*How to complete this task:*
Starting at the line that contains "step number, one" in the listing below, write out every line word for word until you have written the line that contains "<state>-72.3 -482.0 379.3".

*Source material:*
'''

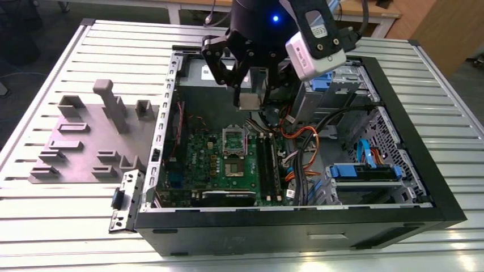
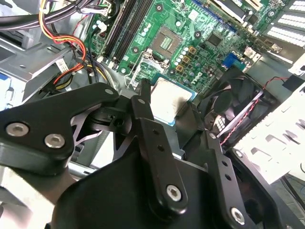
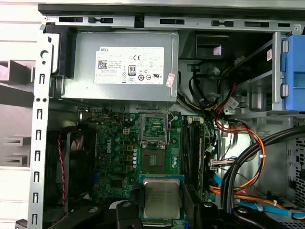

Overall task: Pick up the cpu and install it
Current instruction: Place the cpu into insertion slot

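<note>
Clamping 1 cpu (image 3: 162, 195), the tool (image 3: 162, 209) hangs closed on it above 1 motherboard (image 3: 114, 164).

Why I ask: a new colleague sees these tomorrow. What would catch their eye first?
The black jaws are closed on the cpu, a dull silver square held above the green motherboard inside the open computer case. On that board the socket lies empty. The case lies on a slatted table, with a grey slotted fixture on the exterior view's left.

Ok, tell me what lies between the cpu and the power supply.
In the first wrist view: the empty socket and its open frame, between cpu and power supply.
</note>
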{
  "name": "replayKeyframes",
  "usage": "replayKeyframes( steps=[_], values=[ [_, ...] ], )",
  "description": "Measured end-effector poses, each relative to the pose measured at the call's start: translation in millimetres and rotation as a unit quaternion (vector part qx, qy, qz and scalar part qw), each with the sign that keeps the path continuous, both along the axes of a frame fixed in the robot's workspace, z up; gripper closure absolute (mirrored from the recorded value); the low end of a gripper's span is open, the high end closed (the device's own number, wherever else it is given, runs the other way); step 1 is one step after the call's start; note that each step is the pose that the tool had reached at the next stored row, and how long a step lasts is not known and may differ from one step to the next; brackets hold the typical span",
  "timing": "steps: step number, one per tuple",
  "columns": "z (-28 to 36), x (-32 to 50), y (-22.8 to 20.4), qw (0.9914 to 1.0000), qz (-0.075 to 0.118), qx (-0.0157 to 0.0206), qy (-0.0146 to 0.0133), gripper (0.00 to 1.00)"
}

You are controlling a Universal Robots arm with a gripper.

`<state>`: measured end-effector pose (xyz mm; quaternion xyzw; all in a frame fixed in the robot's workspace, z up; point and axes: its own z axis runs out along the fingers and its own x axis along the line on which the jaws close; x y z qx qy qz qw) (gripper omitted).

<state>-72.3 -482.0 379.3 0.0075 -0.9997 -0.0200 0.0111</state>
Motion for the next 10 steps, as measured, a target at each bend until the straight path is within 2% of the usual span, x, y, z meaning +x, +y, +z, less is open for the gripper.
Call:
replayKeyframes(
  steps=[10],
  values=[
    [-4.9,0.0,0.0,1.0,0.0,0.0,0.0,0.55]
  ],
)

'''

*Task response:*
  "timing": "steps: step number, one per tuple",
  "columns": "z (-28 to 36), x (-32 to 50), y (-22.8 to 20.4), qw (0.9914 to 1.0000), qz (-0.075 to 0.118), qx (-0.0157 to 0.0206), qy (-0.0146 to 0.0133), gripper (0.00 to 1.00)"
}

You are controlling a Universal Robots arm with a gripper.

`<state>`: measured end-effector pose (xyz mm; quaternion xyzw; all in a frame fixed in the robot's workspace, z up; point and axes: its own z axis runs out along the fingers and its own x axis along the line on which the jaws close; x y z qx qy qz qw) (gripper omitted).

<state>-72.3 -482.0 379.3 0.0075 -0.9997 -0.0200 0.0111</state>

No more work remains on this exercise.